Adding another potential readability metric, let’s look at the mean log frequency of dependency paths.
So far we’ve looked at the mean log frequency of lexemes, the mean log frequency of forms, and, after calculating dependency paths or “swords”, the mean dependency depth.
What we haven’t looked at is the mean log frequency of those dependency paths—a rough proxy for a target having common (rather than merely shallow) syntactic structures.

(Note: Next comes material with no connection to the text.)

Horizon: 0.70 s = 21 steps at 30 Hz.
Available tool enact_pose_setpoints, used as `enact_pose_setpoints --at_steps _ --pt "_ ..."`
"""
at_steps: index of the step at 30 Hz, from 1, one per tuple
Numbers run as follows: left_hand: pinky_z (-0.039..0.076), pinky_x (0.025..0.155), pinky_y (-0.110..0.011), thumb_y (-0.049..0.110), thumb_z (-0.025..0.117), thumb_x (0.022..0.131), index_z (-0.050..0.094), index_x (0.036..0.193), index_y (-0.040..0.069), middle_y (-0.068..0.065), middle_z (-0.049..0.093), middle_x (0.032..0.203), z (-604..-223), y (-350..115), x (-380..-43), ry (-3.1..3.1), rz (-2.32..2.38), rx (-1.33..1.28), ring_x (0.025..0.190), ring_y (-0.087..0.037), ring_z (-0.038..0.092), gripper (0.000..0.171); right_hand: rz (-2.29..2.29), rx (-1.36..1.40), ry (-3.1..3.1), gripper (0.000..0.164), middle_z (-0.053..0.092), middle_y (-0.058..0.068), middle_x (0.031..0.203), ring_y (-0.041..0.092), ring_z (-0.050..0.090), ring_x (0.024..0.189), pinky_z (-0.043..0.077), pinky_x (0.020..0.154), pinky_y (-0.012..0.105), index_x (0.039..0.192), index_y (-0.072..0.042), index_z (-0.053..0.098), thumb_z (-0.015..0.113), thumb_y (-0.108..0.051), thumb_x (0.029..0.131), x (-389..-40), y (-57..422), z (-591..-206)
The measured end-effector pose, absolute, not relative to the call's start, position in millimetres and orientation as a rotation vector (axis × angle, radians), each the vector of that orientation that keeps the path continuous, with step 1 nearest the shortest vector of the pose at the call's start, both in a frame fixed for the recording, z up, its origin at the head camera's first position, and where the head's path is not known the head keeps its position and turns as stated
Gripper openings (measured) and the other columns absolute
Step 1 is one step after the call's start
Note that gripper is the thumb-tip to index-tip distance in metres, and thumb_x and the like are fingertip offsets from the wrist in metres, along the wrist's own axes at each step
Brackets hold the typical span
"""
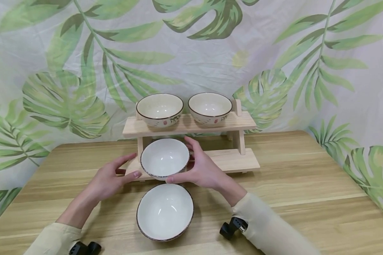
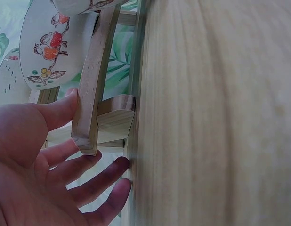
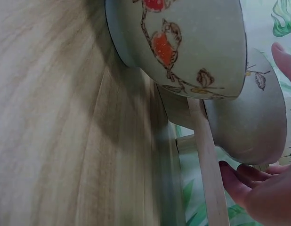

By this measure, the top five (i.e. lowest scoring) books are:
4832 1 Corinthians
4929 3 John
4935 1 John
4938 John
5027 James
and the top 10 chapters are:
4183 1 Corinthians 13
4362 1 Corinthians 9
4386 1 Corinthians 14
4485 Romans 14
4486 John 16
4550 1 John 3
4558 2 Corinthians 11
4564 1 Corinthians 6
4566 1 Corinthians 7
4576 John 7
It is interesting just how much 1 Corinthians features here. The book (and those chapters featured above) do poorly in terms of mean log frequency of lexemes.
If 1 Corinthians is actually syntactically easy to read, I wonder if that’s an argument for having some readings which, because of vocab, need to be heavily footnoted with glosses but which are still worth reading early because of the syntax.